NOUVELLES

La Couronne a conclu sa plaidoirie finale au procès de Richard Henry Bain

12/08/2016 02:11 EDT | Actualisé 12/08/2016 02:11 EDT
STRINGER Canada / Reuters
Richard Henry Bain, the suspect for the shooting at the Metropolis on Tuesday night, is being arraigned in the Montreal courthouse, in this artist's courtroom sketch made September 6, 2012. One man died and another was injured outside the theatre where Parti Quebecois PQ victory rally took place. Bain's brief court appearance was his first in public since television footage that showed police bundling him into a police car after two people were shot outside the rally after Tuesday's election. REUTERS/Mike McLaughlin (CANADA - Tags: CIVIL UNREST CRIME LAW ELECTIONS POLITICS) TV OUT. NOT FOR SALE TO TELEVISION BROADCASTERS

MONTRÉAL — La Couronne a conclu sa plaidoirie finale au procès pour meurtre prémédité de l'homme accusé de la fusillade au Métropolis, Richard Henry Bain.

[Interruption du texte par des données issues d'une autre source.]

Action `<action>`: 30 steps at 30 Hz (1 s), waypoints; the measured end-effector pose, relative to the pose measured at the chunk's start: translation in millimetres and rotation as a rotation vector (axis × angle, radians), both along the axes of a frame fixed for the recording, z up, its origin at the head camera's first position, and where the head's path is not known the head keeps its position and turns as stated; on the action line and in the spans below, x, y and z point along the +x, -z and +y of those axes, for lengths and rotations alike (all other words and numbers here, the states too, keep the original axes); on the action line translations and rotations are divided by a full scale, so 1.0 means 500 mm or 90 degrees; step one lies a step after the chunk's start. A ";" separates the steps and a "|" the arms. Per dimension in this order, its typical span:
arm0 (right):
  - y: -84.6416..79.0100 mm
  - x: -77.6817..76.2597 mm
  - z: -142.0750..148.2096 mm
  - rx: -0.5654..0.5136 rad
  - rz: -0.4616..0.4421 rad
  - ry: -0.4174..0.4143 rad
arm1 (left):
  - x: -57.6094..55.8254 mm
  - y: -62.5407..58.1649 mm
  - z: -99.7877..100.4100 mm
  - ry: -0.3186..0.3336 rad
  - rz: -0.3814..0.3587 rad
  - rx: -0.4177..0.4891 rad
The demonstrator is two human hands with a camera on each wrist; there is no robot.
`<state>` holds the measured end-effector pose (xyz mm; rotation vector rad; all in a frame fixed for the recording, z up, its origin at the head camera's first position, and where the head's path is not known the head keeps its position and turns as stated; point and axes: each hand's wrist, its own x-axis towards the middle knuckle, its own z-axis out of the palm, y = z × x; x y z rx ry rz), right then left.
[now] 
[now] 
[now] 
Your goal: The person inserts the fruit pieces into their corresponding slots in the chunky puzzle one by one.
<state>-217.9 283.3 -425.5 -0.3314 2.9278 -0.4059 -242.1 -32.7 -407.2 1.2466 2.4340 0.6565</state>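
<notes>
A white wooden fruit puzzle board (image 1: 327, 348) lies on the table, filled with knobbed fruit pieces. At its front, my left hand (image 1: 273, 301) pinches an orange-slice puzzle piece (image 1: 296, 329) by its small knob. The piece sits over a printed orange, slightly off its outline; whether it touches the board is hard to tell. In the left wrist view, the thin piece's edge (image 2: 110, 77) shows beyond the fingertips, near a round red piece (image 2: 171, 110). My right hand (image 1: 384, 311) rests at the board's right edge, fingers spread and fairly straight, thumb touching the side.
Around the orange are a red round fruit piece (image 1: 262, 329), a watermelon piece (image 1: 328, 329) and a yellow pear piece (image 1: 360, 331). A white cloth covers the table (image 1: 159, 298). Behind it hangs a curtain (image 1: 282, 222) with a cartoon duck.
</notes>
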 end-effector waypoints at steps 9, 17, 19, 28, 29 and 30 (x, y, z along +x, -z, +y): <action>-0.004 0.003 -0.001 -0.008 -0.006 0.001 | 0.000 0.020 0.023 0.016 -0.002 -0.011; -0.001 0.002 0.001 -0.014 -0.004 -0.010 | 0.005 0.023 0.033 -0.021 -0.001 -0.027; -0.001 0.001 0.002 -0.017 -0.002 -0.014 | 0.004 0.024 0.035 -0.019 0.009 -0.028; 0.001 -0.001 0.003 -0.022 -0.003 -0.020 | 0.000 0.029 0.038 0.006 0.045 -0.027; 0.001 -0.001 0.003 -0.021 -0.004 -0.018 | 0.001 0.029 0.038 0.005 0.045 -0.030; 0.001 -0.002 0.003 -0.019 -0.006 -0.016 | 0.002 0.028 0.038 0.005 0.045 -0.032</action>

Le procureur Dennis Galiatsatos a dit aux jurés, vendredi, qu'il croyait que la Couronne avait démontré hors de tout doute que M. Bain est coupable des six accusations pesant contre lui, dont une de meurtre prémédité.

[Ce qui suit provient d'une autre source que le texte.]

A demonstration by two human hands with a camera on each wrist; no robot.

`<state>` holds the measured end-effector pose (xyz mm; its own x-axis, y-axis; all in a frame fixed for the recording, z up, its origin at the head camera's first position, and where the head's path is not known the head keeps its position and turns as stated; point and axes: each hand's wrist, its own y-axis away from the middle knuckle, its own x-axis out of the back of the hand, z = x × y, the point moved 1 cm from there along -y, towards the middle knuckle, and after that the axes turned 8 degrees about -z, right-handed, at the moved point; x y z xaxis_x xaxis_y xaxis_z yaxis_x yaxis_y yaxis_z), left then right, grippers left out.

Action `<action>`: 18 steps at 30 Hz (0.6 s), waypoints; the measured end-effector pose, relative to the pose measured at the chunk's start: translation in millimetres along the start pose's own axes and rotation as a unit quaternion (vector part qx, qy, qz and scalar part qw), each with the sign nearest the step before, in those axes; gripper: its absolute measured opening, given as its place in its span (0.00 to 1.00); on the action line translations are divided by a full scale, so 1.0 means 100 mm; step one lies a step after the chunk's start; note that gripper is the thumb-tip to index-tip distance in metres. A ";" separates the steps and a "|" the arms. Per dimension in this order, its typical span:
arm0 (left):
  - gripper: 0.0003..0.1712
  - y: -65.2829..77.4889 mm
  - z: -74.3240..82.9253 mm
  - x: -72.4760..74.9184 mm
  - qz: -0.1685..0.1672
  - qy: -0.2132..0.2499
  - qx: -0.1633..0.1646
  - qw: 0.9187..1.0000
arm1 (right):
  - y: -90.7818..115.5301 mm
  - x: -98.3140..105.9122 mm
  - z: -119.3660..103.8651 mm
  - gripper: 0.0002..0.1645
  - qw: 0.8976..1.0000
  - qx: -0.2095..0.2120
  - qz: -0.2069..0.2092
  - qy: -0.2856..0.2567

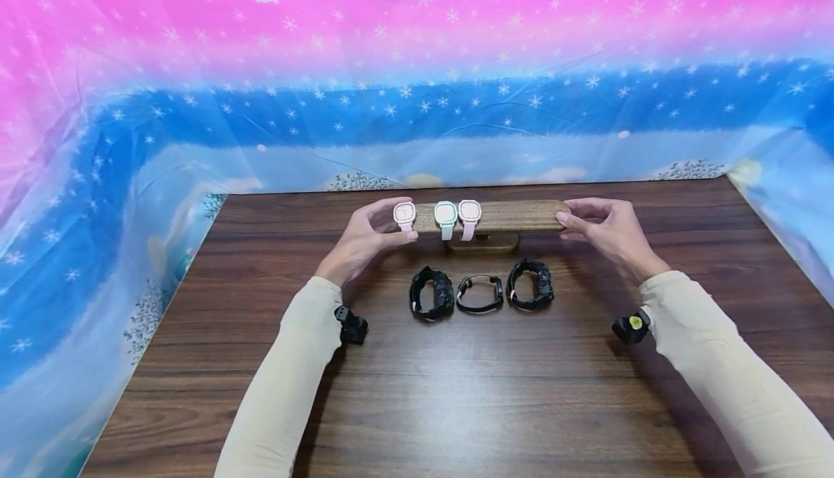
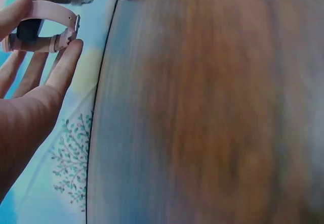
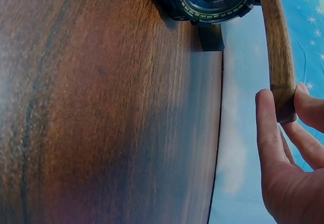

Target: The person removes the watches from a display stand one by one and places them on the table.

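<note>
A wooden display bar (image 1: 521, 216) on a small base (image 1: 482, 244) stands near the back of the table. Three square watches hang on its left part: a pink one (image 1: 405, 214) at the end, a mint one (image 1: 446, 214), then another pink one (image 1: 470, 211). My left hand (image 1: 365, 235) holds the end pink watch between thumb and fingers; in the left wrist view its looped pink strap (image 2: 53, 10) encircles the bar's dark end. With thumb and fingers, my right hand (image 1: 609, 232) pinches the bar's right end, also seen in the right wrist view.
In front of the stand, three black wrist pieces lie in a row: a chunky watch (image 1: 443, 295), a slim band (image 1: 499, 290) and another chunky watch (image 1: 544, 286). A patterned cloth (image 1: 391, 130) hangs behind the brown wooden table (image 1: 456, 405).
</note>
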<state>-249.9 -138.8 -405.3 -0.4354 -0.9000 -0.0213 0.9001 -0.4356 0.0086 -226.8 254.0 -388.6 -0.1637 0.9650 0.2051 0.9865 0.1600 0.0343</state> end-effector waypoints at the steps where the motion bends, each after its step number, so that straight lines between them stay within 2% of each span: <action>1: 0.42 0.01 0.00 0.01 0.003 -0.007 0.001 1.000 | 0.00 0.00 0.00 0.33 1.000 0.000 0.000 -0.001; 10: 0.41 0.15 0.02 0.14 0.027 -0.080 0.006 0.996 | 0.00 0.01 -0.01 0.34 1.000 0.005 -0.013 -0.006; 18: 0.40 0.33 0.13 0.20 0.048 -0.188 0.005 0.981 | 0.01 0.01 -0.01 0.33 1.000 0.008 -0.006 -0.002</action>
<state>-229.4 -170.9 -392.7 -0.3250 -0.8784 0.3503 0.9380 -0.3466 0.0013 -226.1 254.3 -387.0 -0.1763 0.9638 0.1999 0.9842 0.1758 0.0206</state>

Me Galiatsatos a déclaré que les preuves suggéraient que M. Bain était sain d'esprit lorsqu'il a posé son geste, le 4 septembre 2012, qui était, selon ses dires, motivé par sa colère face à la victoire du Parti québécois.

Richard Henry Bain est accusé du meurtre du technicien de scène Denis Blanchette et de cinq autres chefs, dont trois de tentative de meurtre.

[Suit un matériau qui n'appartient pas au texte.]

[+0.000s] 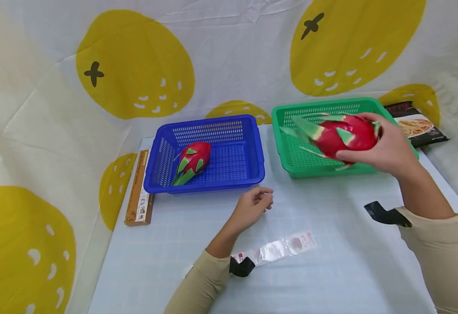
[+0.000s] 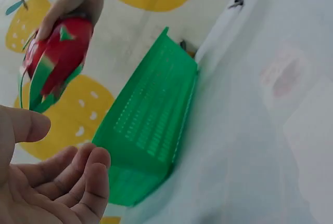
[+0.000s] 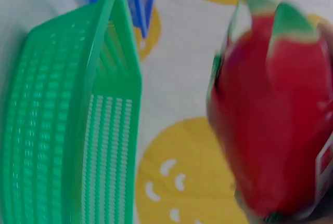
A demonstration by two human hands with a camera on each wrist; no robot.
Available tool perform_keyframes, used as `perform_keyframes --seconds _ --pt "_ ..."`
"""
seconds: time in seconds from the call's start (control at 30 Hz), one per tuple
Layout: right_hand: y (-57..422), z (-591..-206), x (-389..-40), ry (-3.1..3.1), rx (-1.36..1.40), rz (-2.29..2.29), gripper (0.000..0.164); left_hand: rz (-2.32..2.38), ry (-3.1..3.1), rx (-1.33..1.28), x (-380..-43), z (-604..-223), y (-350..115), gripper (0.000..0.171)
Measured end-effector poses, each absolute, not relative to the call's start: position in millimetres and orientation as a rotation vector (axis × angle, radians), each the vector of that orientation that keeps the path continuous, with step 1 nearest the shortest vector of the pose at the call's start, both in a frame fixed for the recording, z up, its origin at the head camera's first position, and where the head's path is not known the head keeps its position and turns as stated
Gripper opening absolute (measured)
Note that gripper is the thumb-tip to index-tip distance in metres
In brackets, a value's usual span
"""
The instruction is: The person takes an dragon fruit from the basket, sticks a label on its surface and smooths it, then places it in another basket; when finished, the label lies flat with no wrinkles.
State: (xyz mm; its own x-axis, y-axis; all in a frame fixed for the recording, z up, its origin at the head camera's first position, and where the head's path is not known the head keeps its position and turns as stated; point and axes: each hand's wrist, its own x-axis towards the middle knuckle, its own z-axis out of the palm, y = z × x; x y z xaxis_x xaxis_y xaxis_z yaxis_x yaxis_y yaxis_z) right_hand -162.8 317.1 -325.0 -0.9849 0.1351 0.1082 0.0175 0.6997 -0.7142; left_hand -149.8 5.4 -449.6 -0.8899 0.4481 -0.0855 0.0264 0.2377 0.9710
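My right hand (image 1: 390, 144) grips a red dragon fruit (image 1: 348, 135) with green scales, holding it over the green basket (image 1: 292, 168). In the right wrist view that dragon fruit (image 3: 273, 115) fills the right side, raised above the basket's rim. A second dragon fruit (image 1: 193, 161) lies at the left inside the blue basket (image 1: 203, 188). My left hand (image 1: 252, 207) is just in front of the blue basket's near right corner, fingers loosely curled around nothing. In the left wrist view the left hand (image 2: 57, 182) shows its palm and bent fingers, with nothing in them.
A long brown box (image 1: 138, 192) lies left of the blue basket. Behind the green basket's right end sits a black food packet (image 1: 417, 124). A clear plastic wrapper strip (image 1: 280, 250) lies on the table (image 1: 331, 279) near my left forearm. A fruit-print cloth (image 1: 233, 52) hangs behind.
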Motion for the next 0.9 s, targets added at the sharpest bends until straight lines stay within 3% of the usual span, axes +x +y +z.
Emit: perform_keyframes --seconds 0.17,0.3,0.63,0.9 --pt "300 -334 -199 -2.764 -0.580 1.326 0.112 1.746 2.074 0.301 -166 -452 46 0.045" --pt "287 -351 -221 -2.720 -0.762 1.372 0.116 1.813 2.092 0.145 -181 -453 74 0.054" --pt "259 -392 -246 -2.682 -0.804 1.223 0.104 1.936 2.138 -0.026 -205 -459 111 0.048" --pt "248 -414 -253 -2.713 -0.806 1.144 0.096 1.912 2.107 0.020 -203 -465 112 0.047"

La Couronne a plaidé devant les jurés que la défense de non-responsabilité criminelle était peu convaincante. Me Galiatsatos les a invités à évaluer soigneusement la crédibilité du témoignage de son client en cour et les commentaires qu'il avait faits auprès de psychiatres qui ont également témoigné au procès.

L'accusé soutient qu'il ne se souvient plus de ce qui s'est passé pendant la soirée, mais Me Galiatsatos a souligné que «l'amnésie» de M. Bain avait été invalidée par les déclarations de certains témoins et les notes manuscrites qu'il avait écrites pour un psychiatre en novembre 2012.

«Il ne se souvient pas, mais il a pourtant écrit exactement ce qu'il a fait et pourquoi», a déclaré le procureur de la Couronne.

Me Galiatsatos a demandé aux jurés «d'avoir confiance en leur sens commun» et a ajouté que tant la Couronne que la défense étaient persuadées que leur verdict sera «juste et équitable».

Le juge Guy Cournoyer, de la Cour supérieure, devrait donner ses directives aux jurés vendredi après-midi.